In the Beginning
In Stern v. Marshall,131 S. Ct. 2594 (2011), this Court held that Article III of the United States Constitution precludes Congress from assigning certain “core” bankruptcy proceedings involving private state law rights to adjudication by non-Article III bankruptcy judges. Applying Stern, the court of appeals for the Ninth Circuit held that a fraudulent conveyance action is subject to Article III. The court further held, in conflict with the Sixth Circuit, that the Article III problem had been waived by petitioner’s litigation conduct, which the court of appeals construed as implied consent to entry of final judgment by the bankruptcy court. The court of appeals also held, in conflict with the Seventh Circuit, that a bankruptcy court may issue proposed findings of fact and conclusions of law, subject to a district court’s de novo review, in “core” bankruptcy proceedings where Article III precludes the bankruptcy court from entering final judgment. The court of appeals’ decision presented the following questions, about which there is considerable confusion in the lower courts in the wake of Stern:
- Whether Article III permits the exercise of the judicial power of the United States by bankruptcy courts on the basis of litigant consent, and, if so, whether “implied consent” based on a litigant’s conduct, where the statutory scheme provides the litigant no notice that its consent is required, is sufficient to satisfy Article III.
- Whether a bankruptcy judge may submit proposed findings of fact and conclusions of law for de novo review by a district court in a “core” proceeding under 28 U.S.C. 157(b).
In The Middle
In Executive Benefits Insurance Agency v. Arkinson, 573 U.S. ___ (June, 2014) (In re Bellingham) the Court held, “[W]hen a bankruptcy court is presented with such a claim, the property court is to issue proposed findings of fact and conclusions of law.
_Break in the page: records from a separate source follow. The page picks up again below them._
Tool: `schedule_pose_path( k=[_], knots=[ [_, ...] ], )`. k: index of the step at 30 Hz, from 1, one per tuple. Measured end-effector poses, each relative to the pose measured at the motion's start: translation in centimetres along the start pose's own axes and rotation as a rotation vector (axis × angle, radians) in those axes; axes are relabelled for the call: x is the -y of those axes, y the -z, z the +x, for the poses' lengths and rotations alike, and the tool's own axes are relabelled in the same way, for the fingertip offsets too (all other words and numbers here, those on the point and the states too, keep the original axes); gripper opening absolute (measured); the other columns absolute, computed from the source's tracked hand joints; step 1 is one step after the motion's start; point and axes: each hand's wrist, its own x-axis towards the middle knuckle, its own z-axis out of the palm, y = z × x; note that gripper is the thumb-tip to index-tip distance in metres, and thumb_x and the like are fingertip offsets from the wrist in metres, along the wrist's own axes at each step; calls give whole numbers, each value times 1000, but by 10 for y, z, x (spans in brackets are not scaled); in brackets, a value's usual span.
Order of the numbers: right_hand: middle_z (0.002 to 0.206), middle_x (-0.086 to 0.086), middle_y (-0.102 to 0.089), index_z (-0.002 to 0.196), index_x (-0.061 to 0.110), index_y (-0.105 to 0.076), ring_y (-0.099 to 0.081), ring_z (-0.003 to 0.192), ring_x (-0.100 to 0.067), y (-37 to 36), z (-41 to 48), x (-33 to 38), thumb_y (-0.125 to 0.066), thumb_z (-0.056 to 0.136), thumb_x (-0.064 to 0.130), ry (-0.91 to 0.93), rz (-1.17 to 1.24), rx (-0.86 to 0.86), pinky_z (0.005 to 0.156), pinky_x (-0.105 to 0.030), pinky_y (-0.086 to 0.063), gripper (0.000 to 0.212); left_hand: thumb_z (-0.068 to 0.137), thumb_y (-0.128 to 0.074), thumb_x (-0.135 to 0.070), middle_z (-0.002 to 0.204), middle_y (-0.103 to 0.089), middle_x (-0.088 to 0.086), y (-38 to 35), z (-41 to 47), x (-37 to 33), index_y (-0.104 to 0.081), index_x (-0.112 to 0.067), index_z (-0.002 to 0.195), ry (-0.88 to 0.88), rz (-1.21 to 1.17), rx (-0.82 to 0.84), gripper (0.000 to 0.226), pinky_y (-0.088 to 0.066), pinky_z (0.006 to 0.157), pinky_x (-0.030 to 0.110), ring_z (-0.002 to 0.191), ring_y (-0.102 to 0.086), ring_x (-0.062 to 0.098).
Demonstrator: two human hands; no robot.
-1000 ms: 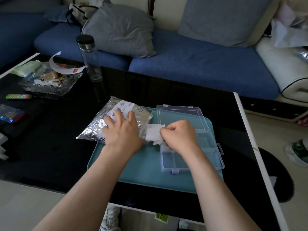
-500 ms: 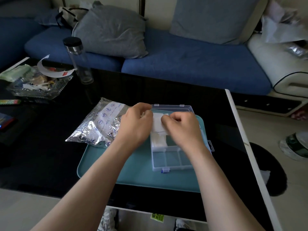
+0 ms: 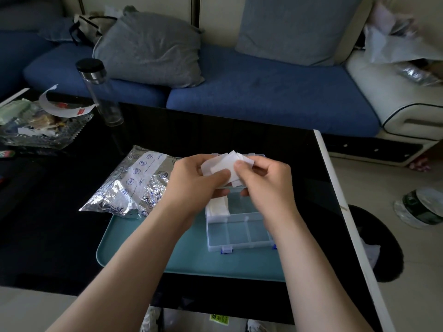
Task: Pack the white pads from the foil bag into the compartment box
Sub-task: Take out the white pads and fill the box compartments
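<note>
Holding a loose sheaf of white pads (image 3: 223, 165) in both hands above the open compartment box (image 3: 239, 232).

Our left hand (image 3: 195, 180) and right hand (image 3: 266, 184) each pinch the sheaf between thumb and fingers, so the pads hang in the air over the far half of the box, touching nothing else. A stack of pads (image 3: 218, 207) already lies in the box's far-left compartment. The box sits on a teal tray (image 3: 143, 248) on the black table (image 3: 48, 224), and the foil bag (image 3: 134, 185) lies just left of the box, partly on the tray. A clear bottle (image 3: 100, 92) stands well apart at far left.
</note>
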Motion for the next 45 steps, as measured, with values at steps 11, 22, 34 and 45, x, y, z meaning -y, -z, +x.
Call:
schedule_pose_path(
  k=[11,22,34,45],
  knots=[
    [76,13,-73,111,21,-79,-63,69,-1,0,7,5,-60,108,26,-73,169,-81,64,-26,-55,19,96,-69,2,106,-76,15,-7,6,-3,-71,-3,108,123,-357,-145,14,-64,77,29,90,-78,23],
    [73,1,-75,98,22,-80,-64,65,-5,-3,2,11,-77,97,22,91,100,-81,63,-23,-53,3,103,-58,2,109,-76,17,-9,2,-1,-70,0,120,23,-319,-32,21,-64,84,30,99,-77,21],
    [78,-1,-80,98,16,-79,-77,72,-11,-10,-1,20,-78,92,7,-39,204,-79,62,-21,-58,11,111,-40,-8,98,-80,14,-18,-7,-9,-73,-4,107,87,-531,-9,33,-62,87,39,88,-77,21],
    [78,2,-75,95,27,-70,-77,76,-19,-21,1,9,-79,90,22,55,13,-193,61,-37,-64,11,105,-59,-4,98,-77,13,-16,-7,-2,-70,1,120,-27,-348,64,20,-60,75,29,84,-73,25]
  ],
)
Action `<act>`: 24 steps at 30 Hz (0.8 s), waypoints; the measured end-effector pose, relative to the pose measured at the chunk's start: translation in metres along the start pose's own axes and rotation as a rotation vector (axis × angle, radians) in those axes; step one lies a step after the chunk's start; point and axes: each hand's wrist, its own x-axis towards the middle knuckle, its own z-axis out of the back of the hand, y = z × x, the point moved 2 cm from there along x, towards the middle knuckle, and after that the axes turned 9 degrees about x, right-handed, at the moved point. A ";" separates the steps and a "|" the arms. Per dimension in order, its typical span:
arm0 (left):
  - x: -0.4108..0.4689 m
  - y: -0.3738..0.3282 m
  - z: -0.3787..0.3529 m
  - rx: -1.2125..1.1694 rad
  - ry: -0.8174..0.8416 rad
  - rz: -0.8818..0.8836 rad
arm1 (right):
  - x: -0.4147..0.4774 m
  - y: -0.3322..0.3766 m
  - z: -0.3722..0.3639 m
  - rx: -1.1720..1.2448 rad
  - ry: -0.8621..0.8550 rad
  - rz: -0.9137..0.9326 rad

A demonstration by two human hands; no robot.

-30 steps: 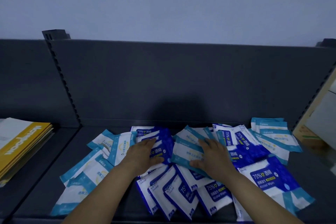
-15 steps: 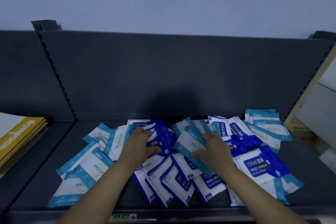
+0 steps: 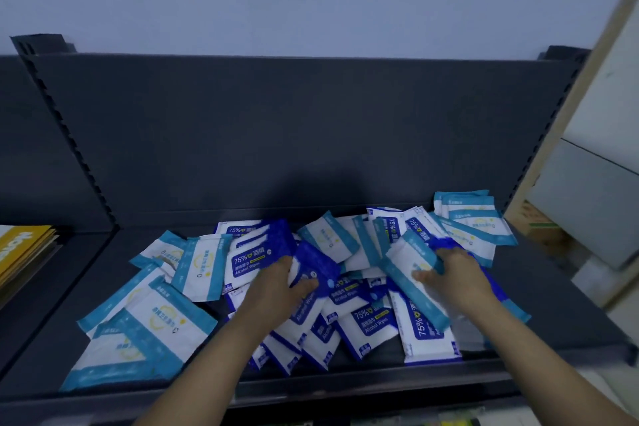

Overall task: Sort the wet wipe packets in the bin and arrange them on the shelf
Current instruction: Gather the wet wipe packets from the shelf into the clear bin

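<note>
Dark shelf (image 3: 539, 290), packets heaped across its middle, two kinds mixed: dark-blue alcohol wipe packets (image 3: 371, 320) and light-blue packets (image 3: 162, 318).

Our left hand (image 3: 276, 284) is closed on a dark-blue packet (image 3: 316, 268), thumb over its near face and fingers behind it. The packet is tilted up off the heap, its long axis running from near-left to far-right.

Our right hand (image 3: 453, 275) grips a light-blue packet (image 3: 413, 273); fingers curl over its far end, and we cannot tell whether something dark blue is pinched there as well. That packet's long axis slants from far-left down toward near-right, with its lower end over the dark-blue pile.

Light-blue packets already lie mostly at the left of the shelf, with another loose stack (image 3: 466, 218) at the far right. Dark-blue ones crowd the centre and near edge, directly below both hands.

We judge sorting to be midway. The light-blue packet sits in the right hand, so the far-right stack lies nearer to it than the left group, away and slightly rightward. The dark-blue packet likely belongs in the centre.

A yellow stack (image 3: 20, 249) sits on the neighbouring shelf at left, apart from the work.
</note>
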 end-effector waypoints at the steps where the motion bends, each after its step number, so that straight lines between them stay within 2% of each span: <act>1: 0.000 0.001 -0.007 0.076 -0.021 0.005 | -0.002 -0.005 -0.004 -0.090 -0.003 0.001; 4: 0.000 0.000 -0.017 0.199 -0.052 -0.031 | -0.009 -0.012 -0.012 -0.165 0.004 -0.007; 8: 0.000 -0.015 -0.019 0.208 0.023 -0.077 | -0.016 -0.012 -0.017 -0.171 -0.034 0.029; 12: 0.002 -0.037 -0.025 0.376 0.123 -0.123 | -0.015 -0.019 -0.014 -0.162 -0.013 0.014; 16: 0.005 -0.052 -0.040 0.541 0.220 -0.085 | -0.003 -0.038 0.002 -0.118 0.046 -0.065; 19: 0.005 -0.058 -0.047 0.654 0.190 -0.029 | 0.001 -0.048 0.012 -0.114 0.064 -0.084; 22: 0.003 -0.063 -0.046 0.666 0.119 -0.039 | 0.005 -0.055 0.016 -0.100 0.081 -0.064; 24: 0.002 -0.065 -0.043 0.609 0.103 -0.039 | 0.010 -0.060 0.022 0.081 0.007 -0.046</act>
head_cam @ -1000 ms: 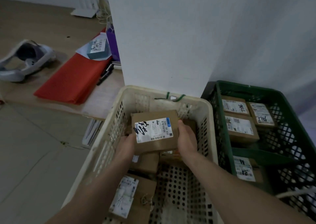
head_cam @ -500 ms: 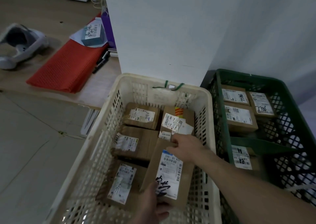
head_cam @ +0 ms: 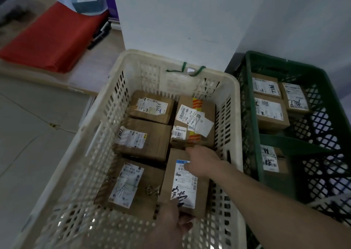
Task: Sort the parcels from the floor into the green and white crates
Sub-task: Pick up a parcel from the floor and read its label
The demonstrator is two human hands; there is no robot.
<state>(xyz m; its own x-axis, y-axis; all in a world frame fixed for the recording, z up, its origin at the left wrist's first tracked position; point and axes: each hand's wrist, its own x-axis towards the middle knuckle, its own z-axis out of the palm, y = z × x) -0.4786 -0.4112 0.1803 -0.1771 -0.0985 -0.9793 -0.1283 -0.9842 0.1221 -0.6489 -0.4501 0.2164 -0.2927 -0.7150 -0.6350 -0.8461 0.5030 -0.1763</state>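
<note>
A brown parcel [head_cam: 185, 184] with a white label and black handwriting lies in the near right corner of the white crate [head_cam: 167, 59]. My right hand [head_cam: 201, 160] grips its far end. My left hand [head_cam: 169, 228] holds its near end, with fingers curled under the edge. Several other labelled brown parcels fill the rest of this crate, among them one [head_cam: 129, 186] right beside it on the left. To the right stands the green crate [head_cam: 250, 116], holding several labelled parcels [head_cam: 269, 112].
A white pillar [head_cam: 180, 21] rises just behind the white crate. A red cloth [head_cam: 49, 40] and a small teal box [head_cam: 89, 0] lie on a low wooden platform at the far left. Grey floor [head_cam: 28, 144] stretches to the left of the crates.
The parcel that both hands held above the white crate has come down, turned lengthwise, and now lies in the crate's near right corner. My left hand shifted to its near end.
</note>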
The district court will then review the claim de novo and enter judgment. This approach accords with the bankruptcy statute and does not implicate the constitutional defect identified by Stern.” Read more about the issues Here. The Court passed on the ‘consent’ issue because even if the Bankruptcy Court’s entry of judgment was invalid, the District Court’s de novo review and entry of its own final judgment cured any error, eliminating any issue on consent. Just call it ‘judicial efficiency.’
Our judges are taking these issues very seriously on the grounds that they could either clear or determine matters pending before their court. In federal court, Constitutional Article III judges receive lifetime tenure. The Constitution allows them to create inferior judicial officers, which gave us both Magistrate and Bankruptcy judges. The magnitude of these decisions with the fallout of Stern is nothing short of monumental in terms of potentially undermining the bankruptcy system as we know it. We have Article III federal judges needing additional courtroom space, so they stake their claim in the current bankruptcy courtrooms. At the foundation are federal budget concerns that loom and ultimately impact the federal judiciary with bankruptcy courts experiencing more severe cuts as the economy improves and bankruptcy filings shrink.
In the End
Next up, Wellness Int’l Net-Work, Ltd. v. Sharif, 727 F.ed 751 (7th Cir. 2013), which was decided while Bellingham was pending. “Wellness is Nutty,” said Prof. John Pottow at Central District Consumer Bankruptcy Attorney Association’s (CDCBAA) First Annual James T. King Bankruptcy Symposium entitled In re Bellingham: From the Insiders. Prof. John Pottow of University of Michigan School of Law presented along with Hon. Richard Paez, Ninth Cir. Court of Appeals; and Hon. Meridith Jury, U.S. Bankruptcy Court, Riverside Divsion and B.A.P. Panel Judge with Jon Hayes, President of CDCBAA and of the firm Simon Resnik Hayes, LLC.
The Court granted certiorari and will hear the issues of (1) Whether the Bankruptcy court has the statutory power, under Section 157, to enter final judgment where the plaintiff is seeking a ruling that the debtor is the alter ego of a trust, i.e., is it a cor matter?; and (2) Can the parties consent to entry of final judgment here, i.e., can the right to require an Article III court to hear the matter be waived?
The issues here look to be very narrow, if the Court were to opine solely as they relate to this case. This would leave us with the lower courts to continue to wind through varying interpretations as they arise. Where do you think these issues are headed?